- What this task involves: Exact transcription, pictures omitted: begin at the top line of the records below and end with the line bearing "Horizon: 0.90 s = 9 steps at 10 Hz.".

= = = = =

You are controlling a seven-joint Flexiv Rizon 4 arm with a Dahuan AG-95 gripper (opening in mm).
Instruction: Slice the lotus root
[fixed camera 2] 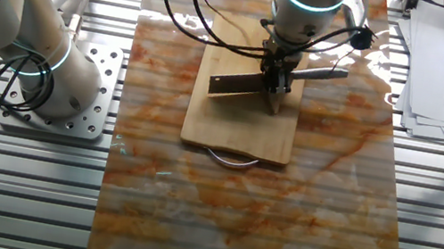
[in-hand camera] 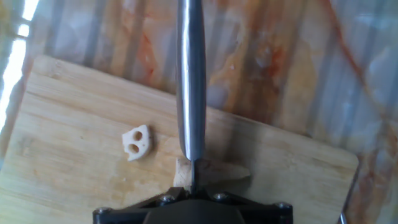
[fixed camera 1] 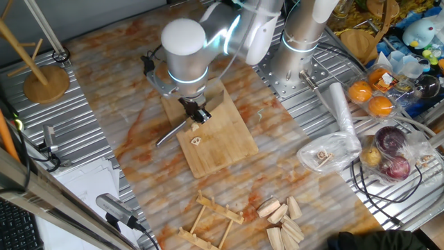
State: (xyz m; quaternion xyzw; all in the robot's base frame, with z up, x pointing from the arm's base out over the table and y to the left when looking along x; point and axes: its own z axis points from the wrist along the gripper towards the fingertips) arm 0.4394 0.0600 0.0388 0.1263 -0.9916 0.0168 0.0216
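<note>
A small pale beige stub of lotus root [in-hand camera: 181, 171] is lying on the pale rectangular wooden board [fixed camera 1: 220, 142], mostly hidden under the blade, so its long axis cannot be told. A thin cream slice with small holes [in-hand camera: 136, 142] is lying flat just beside it, apart from the blade. The silver arm is reaching down from above, its wrist pointing straight at the board, and the black tool [fixed camera 1: 196, 115] is sitting clamped on the handle of a long grey steel knife [fixed camera 2: 238, 83]. In the hand view the knife's smooth spine is running straight away from the camera, its edge pressing onto the stub. The board is resting on the glossy orange-veined marble counter [fixed camera 2: 235, 208].
</note>
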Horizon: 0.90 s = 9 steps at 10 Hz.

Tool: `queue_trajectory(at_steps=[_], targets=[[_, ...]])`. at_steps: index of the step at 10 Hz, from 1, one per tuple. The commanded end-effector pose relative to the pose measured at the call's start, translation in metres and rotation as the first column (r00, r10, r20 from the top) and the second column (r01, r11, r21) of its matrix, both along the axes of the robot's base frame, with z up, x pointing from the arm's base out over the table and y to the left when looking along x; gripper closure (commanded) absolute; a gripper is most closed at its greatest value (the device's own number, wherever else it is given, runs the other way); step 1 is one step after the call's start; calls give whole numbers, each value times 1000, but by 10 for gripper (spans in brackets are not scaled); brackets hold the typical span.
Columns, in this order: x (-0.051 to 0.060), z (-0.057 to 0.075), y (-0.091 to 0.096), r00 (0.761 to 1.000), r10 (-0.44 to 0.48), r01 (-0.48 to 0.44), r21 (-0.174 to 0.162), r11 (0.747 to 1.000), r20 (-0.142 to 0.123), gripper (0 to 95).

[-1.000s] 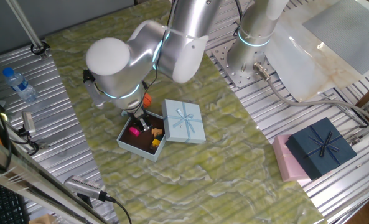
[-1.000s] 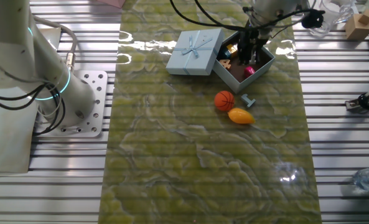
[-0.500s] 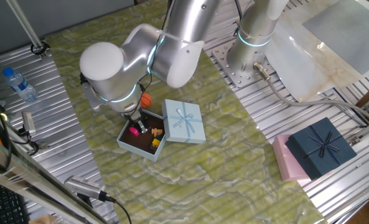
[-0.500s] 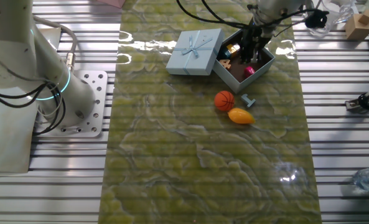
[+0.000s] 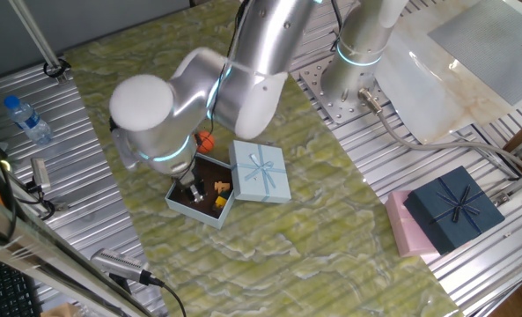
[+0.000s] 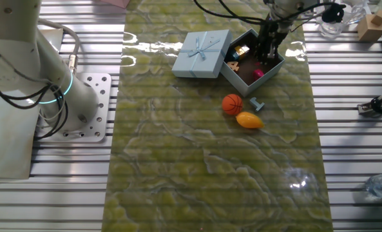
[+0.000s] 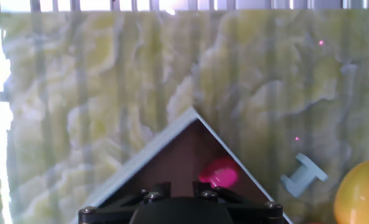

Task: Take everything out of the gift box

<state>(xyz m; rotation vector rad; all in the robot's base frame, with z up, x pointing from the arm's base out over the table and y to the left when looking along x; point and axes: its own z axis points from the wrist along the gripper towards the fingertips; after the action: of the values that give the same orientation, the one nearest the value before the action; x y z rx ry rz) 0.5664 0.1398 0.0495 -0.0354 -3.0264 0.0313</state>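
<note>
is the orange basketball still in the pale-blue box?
No, the small orange basketball sits on the green mat beside the yellow mango-shaped toy, outside the pale-blue cardboard gift box.

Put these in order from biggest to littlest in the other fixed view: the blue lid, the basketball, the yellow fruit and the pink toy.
1. The blue lid, biggest by far.
2. The basketball and the yellow fruit look about alike, so I won't rank them.
3. The pink toy in the gift box, smallest, partly hidden.

Small pale-blue cardboard gift box (image 6: 272, 66) sits open; its ribboned lid (image 6: 202, 53) lies alongside, touching. Magenta piece (image 6: 258, 73) and small yellow-orange bits (image 5: 219, 195) are inside. Orange basketball (image 6: 232, 104) and yellow-orange fruit (image 6: 248, 120) lie outside.
</note>
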Motion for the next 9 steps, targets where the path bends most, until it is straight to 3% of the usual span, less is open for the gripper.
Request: queue_trajectory(at_steps=[1, 3, 4, 5, 8, 9], targets=[[-4, 2, -4, 1000, 6, -6, -18, 1000, 15, 760], [-8, 2, -6, 1000, -6, 6, -25, 1000, 10, 760], [-11, 1, -9, 1000, 7, -8, -9, 1000, -5, 760], [-13, -1, -12, 1000, 15, -15, 20, 1000, -11, 570], [-3, -7, -3, 998, -21, 22, 17, 1000, -66, 570], [-1, -8, -1, 996, -25, 27, 14, 1000, -84, 760]])
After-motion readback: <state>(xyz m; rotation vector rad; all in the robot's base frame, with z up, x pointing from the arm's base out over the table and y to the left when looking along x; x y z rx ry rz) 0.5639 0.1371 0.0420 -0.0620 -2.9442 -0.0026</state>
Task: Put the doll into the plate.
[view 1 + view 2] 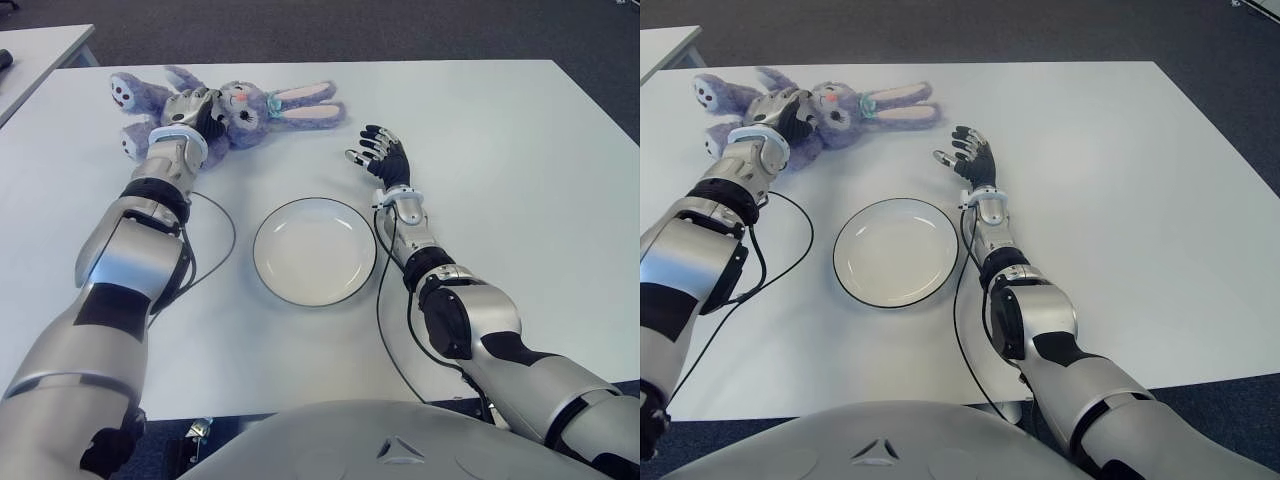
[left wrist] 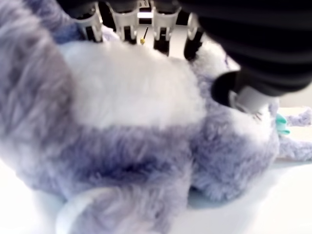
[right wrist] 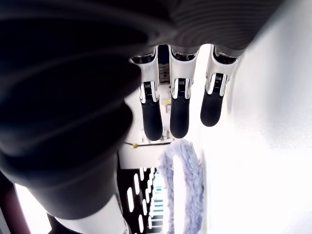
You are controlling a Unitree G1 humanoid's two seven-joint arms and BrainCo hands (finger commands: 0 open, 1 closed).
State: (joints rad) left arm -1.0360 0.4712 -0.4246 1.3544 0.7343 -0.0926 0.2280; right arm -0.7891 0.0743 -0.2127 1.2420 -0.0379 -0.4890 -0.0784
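White worktop [image 1: 520, 150] fills the space before me. On its far left part the doll [image 1: 240, 108], a purple rabbit, lies flat with its ears toward the middle. My left hand [image 1: 196, 108] is pressed on its white belly, fingers [image 2: 127, 25] bent around the body, so I judge the grasp step is in hand. Next I must lift it and carry it to the plate [image 1: 314, 250], which is nearer to me. My right hand [image 1: 380, 153] shows beside the plate, fingers spread, holding nothing.
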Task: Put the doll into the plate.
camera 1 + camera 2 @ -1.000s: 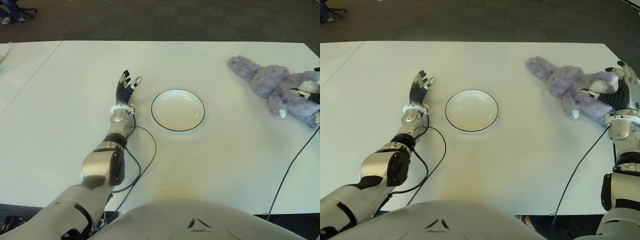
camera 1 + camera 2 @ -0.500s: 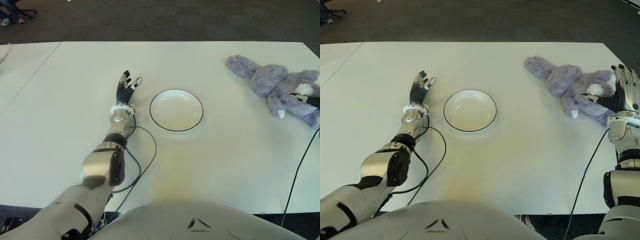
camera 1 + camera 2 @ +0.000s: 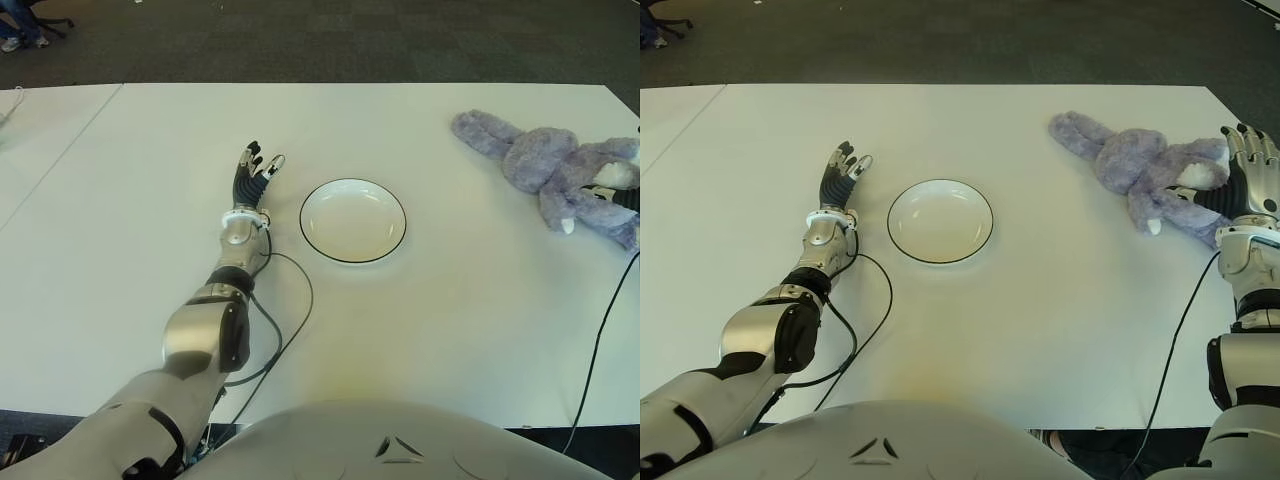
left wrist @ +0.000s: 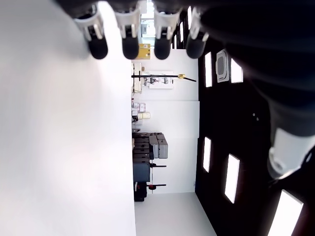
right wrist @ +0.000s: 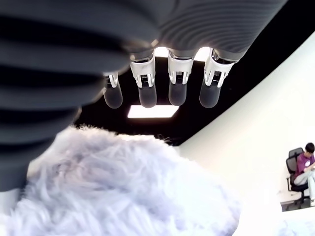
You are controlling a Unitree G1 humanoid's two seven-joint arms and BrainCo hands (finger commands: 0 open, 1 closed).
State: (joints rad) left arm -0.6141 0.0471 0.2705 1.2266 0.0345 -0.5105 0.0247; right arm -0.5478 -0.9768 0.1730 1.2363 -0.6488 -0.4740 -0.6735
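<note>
The doll (image 3: 1145, 170), a purple plush rabbit, lies flat on the white counter (image 3: 1040, 300) at its far right, not in either hand. Its long axis runs on a diagonal: one long ear or limb reaches toward the far left, toward the counter's middle, and the bulk of the body trails toward the near right edge. A white patch shows at its right end, and a small white-tipped paw points toward the robot.

The right hand (image 3: 1250, 175) is at the doll's right end, upright, palm toward the plush. In the right wrist view its fingers (image 5: 177, 83) are straight and spread above the purple fur, closed on nothing; whether the palm touches the fur I cannot tell.

The plate (image 3: 940, 221), a round white dish with a dark rim, sits near the counter's middle, well apart from the doll and to its left. It holds nothing.

The left hand (image 3: 843, 170) shows just left of the plate, a gap between them, its arm stretched forward over the counter. Its fingers (image 4: 130, 34) are extended side by side and hold nothing, as the left wrist view shows. A black cable (image 3: 875, 310) loops on the counter beside the left forearm, and another cable (image 3: 1170, 340) runs from the right wrist toward the near edge. Dark carpet (image 3: 940, 40) lies beyond the counter's far side.
</note>
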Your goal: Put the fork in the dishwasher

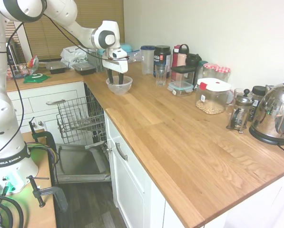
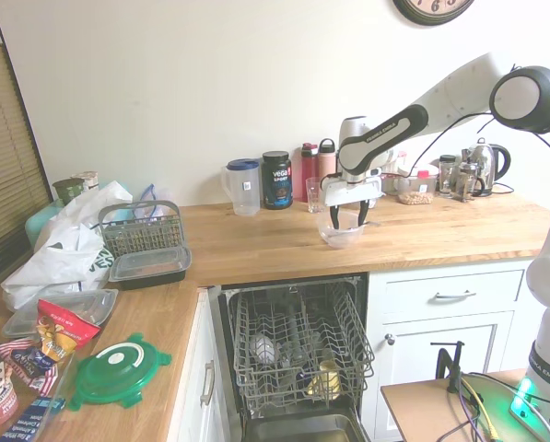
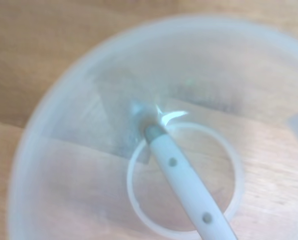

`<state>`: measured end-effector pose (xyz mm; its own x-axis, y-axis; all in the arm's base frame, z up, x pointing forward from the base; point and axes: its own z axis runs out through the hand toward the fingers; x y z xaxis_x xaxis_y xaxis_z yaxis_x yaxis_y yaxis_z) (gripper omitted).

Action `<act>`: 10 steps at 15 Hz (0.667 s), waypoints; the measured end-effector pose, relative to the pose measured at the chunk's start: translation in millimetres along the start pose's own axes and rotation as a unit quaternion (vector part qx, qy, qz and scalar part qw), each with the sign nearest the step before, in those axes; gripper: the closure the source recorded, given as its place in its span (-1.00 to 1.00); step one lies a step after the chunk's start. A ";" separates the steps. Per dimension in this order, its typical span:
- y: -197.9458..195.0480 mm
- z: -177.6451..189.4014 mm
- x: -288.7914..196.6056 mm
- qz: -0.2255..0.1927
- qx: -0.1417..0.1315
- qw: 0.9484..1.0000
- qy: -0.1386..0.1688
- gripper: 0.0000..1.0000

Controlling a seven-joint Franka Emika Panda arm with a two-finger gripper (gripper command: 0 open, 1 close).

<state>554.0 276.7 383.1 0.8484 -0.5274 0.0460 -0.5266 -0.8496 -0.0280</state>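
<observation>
The fork [image 3: 181,182] lies in the bowl [image 1: 119,85] on the surface [image 1: 180,137], above the dishwasher [image 2: 298,354]. The hand [image 1: 115,80] reaches into the bowl, fingers spread (fork seemingly between them). A poor pinch could tip the light bowl.

The white Franka arm [image 1: 70,21] comes in from the upper left of the first exterior view and from the right edge of the second, reaching out roughly level with its wrist [image 2: 353,138] bent downward. The gripper [image 1: 115,79] points straight down, its two dark fingers [image 2: 333,217] spread apart, slightly left of centre in the first exterior view's upper half.
</observation>
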 end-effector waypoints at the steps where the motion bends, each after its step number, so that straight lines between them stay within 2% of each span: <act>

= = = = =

- Response to the exercise:
You are controlling a seven-joint Flexiv Rizon 4 arm with a Dahuan AG-95 gripper (opening in mm).
Instruction: Slice the lotus root
[fixed camera 2] 
[in-hand camera] 
[fixed camera 1] 
State: (xyz m; quaternion xyzw; all in the robot's base frame, with z up, x pointing from the arm's base out over the table and y to the left when looking along x; point and axes: its own z axis points from the wrist along the gripper towards the fingertips) arm 0.4394 0.0600 0.0388 0.1263 -0.9916 0.0168 0.0216
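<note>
A small pale beige stub of lotus root [in-hand camera: 181, 171] is lying on the pale rectangular wooden board [fixed camera 1: 220, 142], mostly hidden under the blade, so its long axis cannot be told. A thin cream slice with small holes [in-hand camera: 136, 142] is lying flat just beside it, apart from the blade. The silver arm is reaching down from above, its wrist pointing straight at the board, and the black tool [fixed camera 1: 196, 115] is sitting clamped on the handle of a long grey steel knife [fixed camera 2: 238, 83]. In the hand view the knife's smooth spine is running straight away from the camera, its edge pressing onto the stub. The board is resting on the glossy orange-veined marble counter [fixed camera 2: 235, 208].
</note>
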Horizon: 0.90 s = 9 steps at 10 Hz.

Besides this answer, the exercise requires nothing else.